Task data START

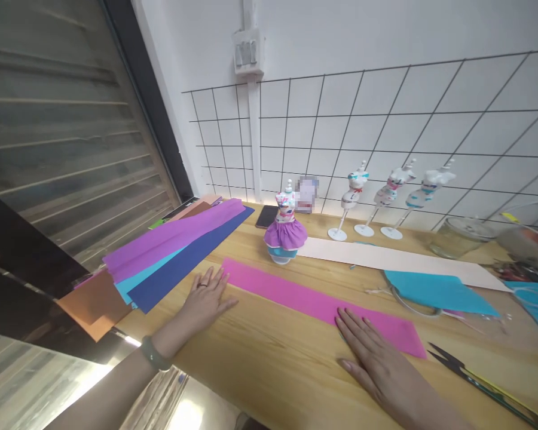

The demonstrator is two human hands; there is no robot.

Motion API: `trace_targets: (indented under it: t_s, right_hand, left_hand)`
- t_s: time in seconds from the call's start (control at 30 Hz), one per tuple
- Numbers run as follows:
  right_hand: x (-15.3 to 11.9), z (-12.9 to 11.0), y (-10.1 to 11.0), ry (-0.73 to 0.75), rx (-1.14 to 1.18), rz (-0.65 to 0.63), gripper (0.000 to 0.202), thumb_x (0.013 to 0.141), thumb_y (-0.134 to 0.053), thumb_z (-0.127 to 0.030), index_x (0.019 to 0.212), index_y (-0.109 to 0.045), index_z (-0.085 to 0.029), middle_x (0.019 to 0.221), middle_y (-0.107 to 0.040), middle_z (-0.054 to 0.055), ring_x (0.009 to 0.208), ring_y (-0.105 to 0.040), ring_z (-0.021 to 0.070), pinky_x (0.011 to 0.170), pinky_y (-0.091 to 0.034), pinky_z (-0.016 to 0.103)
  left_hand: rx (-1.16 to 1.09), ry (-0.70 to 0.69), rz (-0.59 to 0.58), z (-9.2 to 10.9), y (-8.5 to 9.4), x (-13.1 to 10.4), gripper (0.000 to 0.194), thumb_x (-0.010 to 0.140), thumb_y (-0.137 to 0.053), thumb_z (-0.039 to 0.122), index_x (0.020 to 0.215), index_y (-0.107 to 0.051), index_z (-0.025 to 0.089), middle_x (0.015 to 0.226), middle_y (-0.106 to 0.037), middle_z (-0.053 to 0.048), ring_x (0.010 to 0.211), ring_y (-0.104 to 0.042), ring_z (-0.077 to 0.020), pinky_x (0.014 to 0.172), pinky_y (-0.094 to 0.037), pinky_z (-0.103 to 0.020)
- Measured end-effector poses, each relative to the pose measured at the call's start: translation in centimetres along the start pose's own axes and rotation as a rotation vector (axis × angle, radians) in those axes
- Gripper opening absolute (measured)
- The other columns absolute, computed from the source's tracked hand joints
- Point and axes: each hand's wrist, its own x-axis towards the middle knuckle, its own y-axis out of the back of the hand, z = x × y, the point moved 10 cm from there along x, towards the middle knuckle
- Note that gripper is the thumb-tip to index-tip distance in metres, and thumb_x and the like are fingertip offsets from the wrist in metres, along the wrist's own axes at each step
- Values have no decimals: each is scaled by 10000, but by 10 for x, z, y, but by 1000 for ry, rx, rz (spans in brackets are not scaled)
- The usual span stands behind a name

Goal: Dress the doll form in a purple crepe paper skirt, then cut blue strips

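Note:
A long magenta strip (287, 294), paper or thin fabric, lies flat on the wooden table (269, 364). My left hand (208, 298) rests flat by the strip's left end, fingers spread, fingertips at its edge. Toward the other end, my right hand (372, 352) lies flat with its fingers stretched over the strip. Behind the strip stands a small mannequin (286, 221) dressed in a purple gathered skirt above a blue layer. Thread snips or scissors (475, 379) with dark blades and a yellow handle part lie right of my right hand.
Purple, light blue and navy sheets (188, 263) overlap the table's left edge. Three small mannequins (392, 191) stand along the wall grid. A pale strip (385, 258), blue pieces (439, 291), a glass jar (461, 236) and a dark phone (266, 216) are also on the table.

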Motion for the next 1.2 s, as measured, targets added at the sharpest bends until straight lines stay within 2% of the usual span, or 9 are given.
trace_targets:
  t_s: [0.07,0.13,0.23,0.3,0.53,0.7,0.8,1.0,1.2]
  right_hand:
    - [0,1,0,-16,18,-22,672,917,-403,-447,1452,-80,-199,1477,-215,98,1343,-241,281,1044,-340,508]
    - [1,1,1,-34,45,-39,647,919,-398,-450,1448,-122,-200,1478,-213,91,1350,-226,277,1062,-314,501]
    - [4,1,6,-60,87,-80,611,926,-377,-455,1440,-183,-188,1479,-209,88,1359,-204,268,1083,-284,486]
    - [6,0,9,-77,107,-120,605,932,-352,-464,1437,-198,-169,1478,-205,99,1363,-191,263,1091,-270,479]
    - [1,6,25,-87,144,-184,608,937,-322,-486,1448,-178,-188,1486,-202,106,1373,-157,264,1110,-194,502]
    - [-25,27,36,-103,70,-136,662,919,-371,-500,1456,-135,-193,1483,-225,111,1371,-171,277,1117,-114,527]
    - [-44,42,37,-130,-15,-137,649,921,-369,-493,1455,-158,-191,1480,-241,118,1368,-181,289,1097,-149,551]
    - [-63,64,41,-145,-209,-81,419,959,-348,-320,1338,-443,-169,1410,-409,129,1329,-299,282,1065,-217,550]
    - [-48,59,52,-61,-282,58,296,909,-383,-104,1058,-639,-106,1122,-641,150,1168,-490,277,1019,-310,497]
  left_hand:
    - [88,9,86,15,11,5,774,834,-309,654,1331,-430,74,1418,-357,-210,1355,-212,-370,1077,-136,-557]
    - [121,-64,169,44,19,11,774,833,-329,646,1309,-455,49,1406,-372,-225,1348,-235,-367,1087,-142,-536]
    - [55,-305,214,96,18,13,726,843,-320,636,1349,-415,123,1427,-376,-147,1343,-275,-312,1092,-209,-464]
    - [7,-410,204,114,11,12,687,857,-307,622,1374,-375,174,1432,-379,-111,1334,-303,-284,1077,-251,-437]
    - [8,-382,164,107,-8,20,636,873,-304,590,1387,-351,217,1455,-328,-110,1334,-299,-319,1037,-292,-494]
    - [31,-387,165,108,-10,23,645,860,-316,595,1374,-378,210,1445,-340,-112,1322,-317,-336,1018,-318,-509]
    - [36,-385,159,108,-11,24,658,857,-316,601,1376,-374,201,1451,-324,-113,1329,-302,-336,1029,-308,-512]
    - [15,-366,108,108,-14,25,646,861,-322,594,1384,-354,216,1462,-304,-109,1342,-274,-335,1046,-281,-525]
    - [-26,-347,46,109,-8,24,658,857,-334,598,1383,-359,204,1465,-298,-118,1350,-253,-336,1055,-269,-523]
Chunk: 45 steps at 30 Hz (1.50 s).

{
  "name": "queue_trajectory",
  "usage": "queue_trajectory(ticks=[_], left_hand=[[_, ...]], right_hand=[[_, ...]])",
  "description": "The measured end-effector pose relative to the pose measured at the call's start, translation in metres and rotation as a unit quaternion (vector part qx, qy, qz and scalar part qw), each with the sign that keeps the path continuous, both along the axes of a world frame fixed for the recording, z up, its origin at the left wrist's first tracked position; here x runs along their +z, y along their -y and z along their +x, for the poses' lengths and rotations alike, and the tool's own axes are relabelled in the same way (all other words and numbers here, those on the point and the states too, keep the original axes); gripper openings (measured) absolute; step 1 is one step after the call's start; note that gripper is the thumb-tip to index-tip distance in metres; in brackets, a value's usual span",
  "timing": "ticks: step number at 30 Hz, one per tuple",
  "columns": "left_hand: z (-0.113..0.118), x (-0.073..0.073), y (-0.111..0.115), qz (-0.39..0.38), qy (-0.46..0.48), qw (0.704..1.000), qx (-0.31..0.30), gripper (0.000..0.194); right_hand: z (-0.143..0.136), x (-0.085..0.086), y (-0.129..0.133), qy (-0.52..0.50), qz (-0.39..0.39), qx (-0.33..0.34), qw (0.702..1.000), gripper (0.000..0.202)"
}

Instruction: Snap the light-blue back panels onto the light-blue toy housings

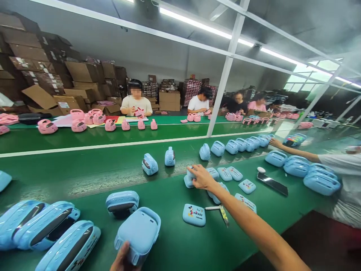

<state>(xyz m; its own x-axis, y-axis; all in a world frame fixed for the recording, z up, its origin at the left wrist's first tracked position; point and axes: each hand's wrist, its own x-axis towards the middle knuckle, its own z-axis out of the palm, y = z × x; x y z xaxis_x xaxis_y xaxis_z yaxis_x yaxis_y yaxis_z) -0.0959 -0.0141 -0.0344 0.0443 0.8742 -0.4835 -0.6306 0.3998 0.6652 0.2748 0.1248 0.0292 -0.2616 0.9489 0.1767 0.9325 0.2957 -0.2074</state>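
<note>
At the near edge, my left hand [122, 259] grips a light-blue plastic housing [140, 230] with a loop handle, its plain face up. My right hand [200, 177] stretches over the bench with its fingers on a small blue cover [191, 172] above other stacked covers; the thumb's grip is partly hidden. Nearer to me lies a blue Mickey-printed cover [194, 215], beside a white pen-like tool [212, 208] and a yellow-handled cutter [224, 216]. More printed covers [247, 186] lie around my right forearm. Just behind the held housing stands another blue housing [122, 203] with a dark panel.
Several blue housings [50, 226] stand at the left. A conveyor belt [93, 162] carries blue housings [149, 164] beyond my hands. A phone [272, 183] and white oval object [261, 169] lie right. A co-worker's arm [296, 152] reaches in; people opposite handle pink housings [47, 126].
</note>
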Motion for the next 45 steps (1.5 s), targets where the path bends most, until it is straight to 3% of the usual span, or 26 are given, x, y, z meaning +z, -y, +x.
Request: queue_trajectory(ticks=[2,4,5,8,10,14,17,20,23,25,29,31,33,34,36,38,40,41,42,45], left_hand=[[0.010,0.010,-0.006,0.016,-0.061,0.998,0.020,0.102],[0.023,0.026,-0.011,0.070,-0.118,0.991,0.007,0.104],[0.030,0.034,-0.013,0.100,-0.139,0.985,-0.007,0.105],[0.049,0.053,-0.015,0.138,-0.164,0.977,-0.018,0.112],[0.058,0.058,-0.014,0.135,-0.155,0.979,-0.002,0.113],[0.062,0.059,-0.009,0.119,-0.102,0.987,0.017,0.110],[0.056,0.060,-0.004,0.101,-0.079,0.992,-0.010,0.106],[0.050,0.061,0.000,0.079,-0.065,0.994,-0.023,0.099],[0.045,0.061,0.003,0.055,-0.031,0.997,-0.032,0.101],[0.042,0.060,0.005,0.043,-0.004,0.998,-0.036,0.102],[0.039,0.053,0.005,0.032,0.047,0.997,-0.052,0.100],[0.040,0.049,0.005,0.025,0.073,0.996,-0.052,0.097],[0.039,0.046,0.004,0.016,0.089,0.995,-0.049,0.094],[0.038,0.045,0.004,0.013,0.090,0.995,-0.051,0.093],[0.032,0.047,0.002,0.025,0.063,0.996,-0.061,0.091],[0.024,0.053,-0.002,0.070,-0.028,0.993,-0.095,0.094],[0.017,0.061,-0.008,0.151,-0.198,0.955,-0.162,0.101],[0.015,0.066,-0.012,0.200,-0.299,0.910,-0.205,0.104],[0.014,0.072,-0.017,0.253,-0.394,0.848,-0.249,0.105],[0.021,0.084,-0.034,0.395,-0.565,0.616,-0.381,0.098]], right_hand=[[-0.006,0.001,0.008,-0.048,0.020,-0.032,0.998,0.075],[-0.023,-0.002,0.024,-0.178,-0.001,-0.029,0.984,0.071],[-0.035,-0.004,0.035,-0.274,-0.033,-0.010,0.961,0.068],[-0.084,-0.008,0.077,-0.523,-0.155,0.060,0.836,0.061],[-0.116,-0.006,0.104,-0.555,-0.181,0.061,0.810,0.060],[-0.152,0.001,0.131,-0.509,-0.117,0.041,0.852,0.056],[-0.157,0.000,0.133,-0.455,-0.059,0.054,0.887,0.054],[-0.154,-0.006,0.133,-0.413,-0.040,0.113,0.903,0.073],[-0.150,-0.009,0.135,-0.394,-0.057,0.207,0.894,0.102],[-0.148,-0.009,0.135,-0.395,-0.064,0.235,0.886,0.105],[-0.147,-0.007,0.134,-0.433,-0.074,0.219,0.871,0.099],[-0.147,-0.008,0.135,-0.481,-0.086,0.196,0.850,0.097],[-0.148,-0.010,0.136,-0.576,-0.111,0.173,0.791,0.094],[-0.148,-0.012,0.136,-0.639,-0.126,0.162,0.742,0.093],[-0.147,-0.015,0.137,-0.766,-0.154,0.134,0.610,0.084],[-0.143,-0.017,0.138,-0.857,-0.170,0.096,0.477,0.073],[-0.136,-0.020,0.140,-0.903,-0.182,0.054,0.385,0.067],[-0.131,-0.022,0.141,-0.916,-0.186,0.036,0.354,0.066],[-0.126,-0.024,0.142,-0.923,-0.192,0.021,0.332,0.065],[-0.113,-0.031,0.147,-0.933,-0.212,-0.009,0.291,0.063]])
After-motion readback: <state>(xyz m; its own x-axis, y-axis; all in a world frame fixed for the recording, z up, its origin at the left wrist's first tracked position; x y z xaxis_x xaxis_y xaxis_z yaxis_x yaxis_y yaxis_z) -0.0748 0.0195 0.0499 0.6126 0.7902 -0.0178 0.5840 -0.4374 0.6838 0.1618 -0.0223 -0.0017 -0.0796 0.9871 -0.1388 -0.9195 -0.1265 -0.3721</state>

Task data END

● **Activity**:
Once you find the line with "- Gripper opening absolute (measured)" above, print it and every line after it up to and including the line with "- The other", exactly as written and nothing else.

● **Task response**:
- Gripper opening absolute (measured)
- The other columns absolute, computed from the source's tracked hand joints

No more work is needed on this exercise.